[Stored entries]
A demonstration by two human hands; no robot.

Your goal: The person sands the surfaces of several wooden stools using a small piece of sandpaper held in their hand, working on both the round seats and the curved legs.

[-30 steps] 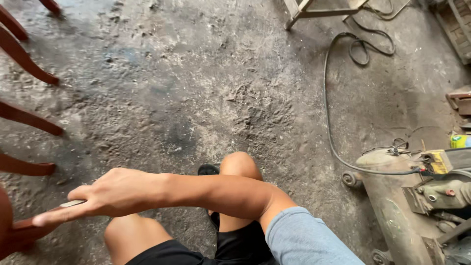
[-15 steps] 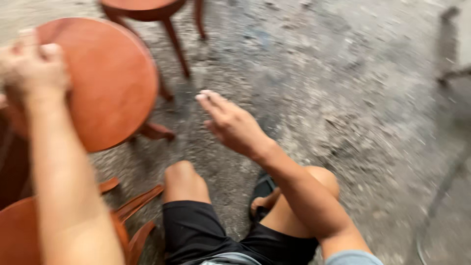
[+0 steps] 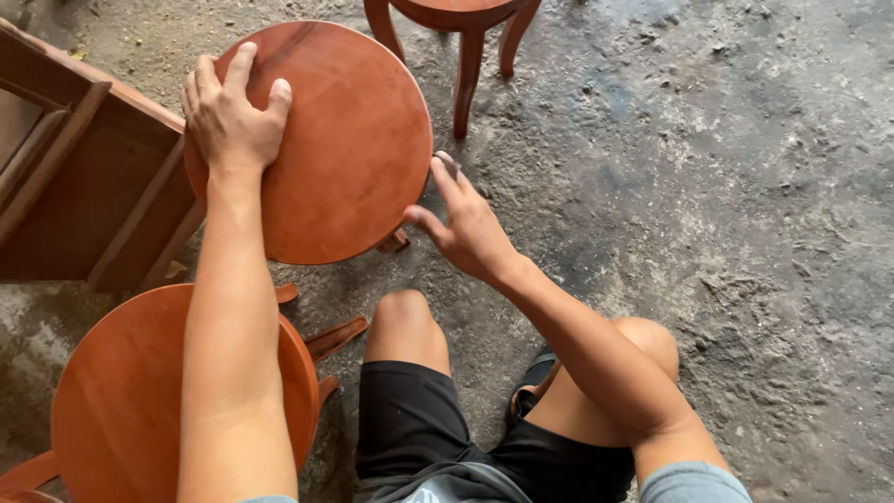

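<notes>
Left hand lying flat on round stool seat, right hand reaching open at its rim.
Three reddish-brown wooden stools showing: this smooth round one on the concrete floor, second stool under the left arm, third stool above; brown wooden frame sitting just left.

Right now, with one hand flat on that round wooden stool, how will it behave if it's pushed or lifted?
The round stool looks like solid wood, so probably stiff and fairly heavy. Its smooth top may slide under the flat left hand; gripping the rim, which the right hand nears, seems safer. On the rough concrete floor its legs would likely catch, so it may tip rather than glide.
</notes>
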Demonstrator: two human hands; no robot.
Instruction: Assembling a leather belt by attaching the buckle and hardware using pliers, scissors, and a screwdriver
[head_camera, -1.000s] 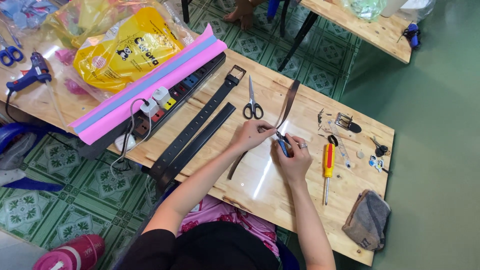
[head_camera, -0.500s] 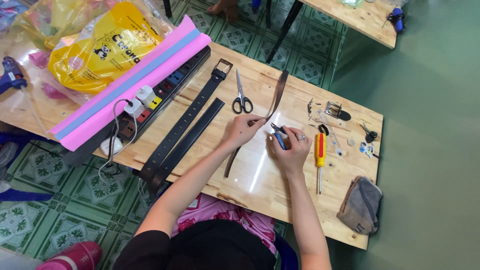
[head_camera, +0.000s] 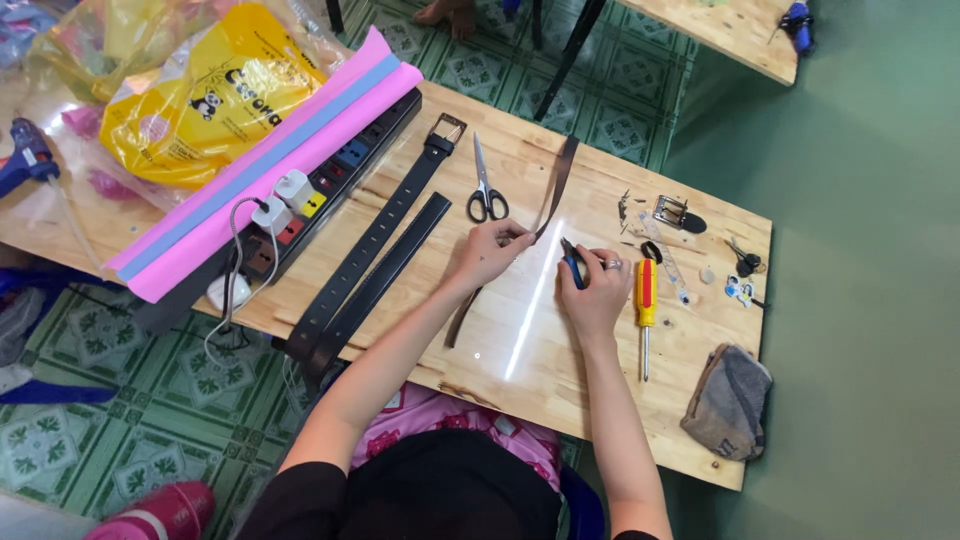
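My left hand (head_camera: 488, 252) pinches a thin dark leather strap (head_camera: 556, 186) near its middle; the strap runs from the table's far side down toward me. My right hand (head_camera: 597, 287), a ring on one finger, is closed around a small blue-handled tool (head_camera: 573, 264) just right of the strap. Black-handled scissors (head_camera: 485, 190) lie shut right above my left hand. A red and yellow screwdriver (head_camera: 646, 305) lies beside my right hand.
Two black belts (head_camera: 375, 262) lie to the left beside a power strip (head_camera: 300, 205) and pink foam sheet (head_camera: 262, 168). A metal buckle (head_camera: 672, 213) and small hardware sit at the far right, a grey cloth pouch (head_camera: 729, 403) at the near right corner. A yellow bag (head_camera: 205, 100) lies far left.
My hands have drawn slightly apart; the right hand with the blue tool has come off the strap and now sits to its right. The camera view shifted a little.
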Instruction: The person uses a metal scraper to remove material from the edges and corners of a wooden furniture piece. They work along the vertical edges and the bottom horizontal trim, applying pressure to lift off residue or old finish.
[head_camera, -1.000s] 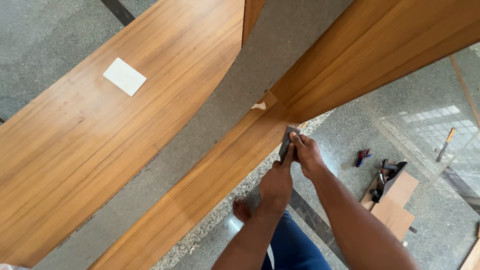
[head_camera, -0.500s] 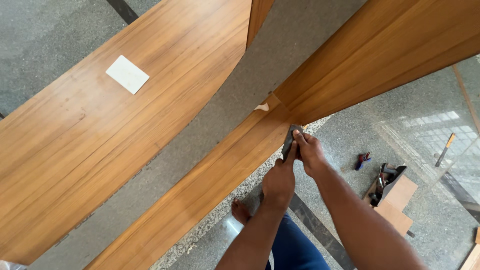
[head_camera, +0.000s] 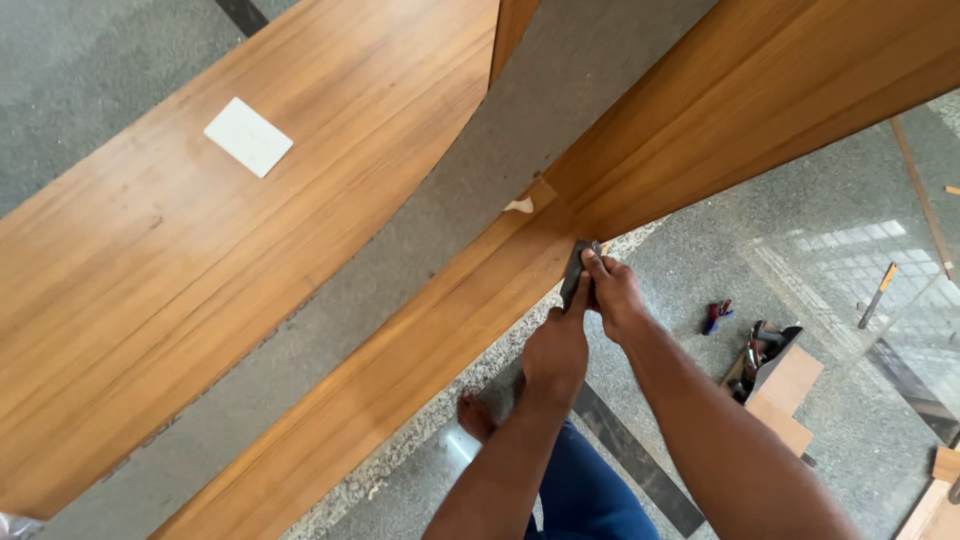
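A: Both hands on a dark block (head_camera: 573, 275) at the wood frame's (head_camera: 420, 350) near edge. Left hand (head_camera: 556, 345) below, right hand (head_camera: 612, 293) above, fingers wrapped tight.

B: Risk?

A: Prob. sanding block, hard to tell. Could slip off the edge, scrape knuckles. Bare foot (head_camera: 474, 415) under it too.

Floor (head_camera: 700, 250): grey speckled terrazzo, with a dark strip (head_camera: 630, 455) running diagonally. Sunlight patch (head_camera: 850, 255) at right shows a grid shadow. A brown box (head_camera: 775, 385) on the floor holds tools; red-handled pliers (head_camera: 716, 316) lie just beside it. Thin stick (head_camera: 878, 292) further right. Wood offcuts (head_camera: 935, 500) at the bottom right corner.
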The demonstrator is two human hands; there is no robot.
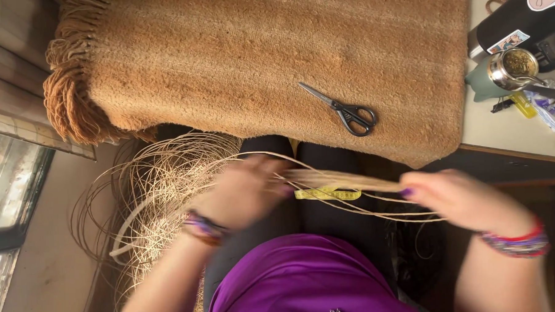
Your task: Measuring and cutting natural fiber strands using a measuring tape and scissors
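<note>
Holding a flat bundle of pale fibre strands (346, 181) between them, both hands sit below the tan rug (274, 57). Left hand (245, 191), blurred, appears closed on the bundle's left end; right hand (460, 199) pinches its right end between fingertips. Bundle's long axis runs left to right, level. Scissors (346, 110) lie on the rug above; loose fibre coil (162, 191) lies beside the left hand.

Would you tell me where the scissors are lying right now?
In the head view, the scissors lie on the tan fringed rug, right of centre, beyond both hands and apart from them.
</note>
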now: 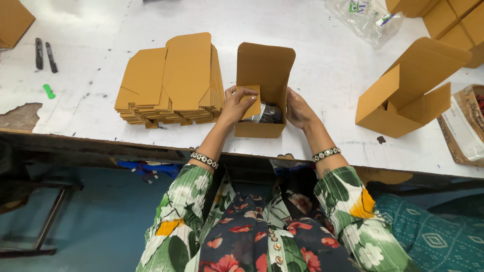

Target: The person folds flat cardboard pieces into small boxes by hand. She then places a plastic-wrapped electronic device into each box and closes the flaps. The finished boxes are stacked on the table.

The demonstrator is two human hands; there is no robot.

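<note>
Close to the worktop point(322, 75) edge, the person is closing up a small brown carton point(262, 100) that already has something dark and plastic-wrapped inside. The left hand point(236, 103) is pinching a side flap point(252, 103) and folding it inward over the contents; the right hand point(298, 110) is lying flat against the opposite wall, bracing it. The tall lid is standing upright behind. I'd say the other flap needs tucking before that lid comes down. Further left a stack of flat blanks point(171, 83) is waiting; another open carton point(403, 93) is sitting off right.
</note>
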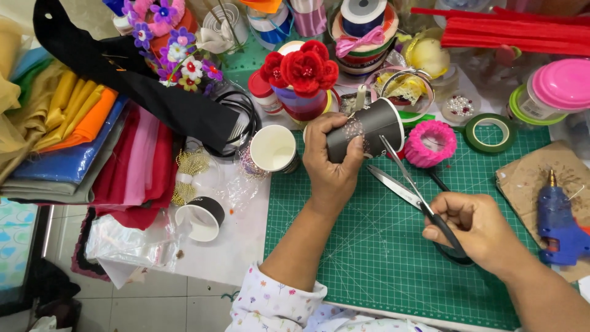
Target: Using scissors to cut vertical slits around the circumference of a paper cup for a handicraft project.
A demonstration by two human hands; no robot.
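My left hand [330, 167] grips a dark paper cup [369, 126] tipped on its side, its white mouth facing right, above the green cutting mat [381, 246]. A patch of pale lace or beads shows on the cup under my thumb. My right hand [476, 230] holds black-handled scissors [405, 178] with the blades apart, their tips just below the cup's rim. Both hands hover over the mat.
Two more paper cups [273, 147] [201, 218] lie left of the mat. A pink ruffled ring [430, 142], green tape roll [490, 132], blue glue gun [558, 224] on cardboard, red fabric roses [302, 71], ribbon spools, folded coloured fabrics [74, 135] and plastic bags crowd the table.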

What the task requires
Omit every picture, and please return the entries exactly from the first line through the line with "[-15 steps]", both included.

Answer to the exercise
A demonstration by two human hands; no robot.

Your goal: The person sands the surfaces of several wooden stools using a small piece of sandpaper held in their hand, working on both the round seats and the curved legs.

[-30 steps] 
[-15 steps] 

The required response has been given in full.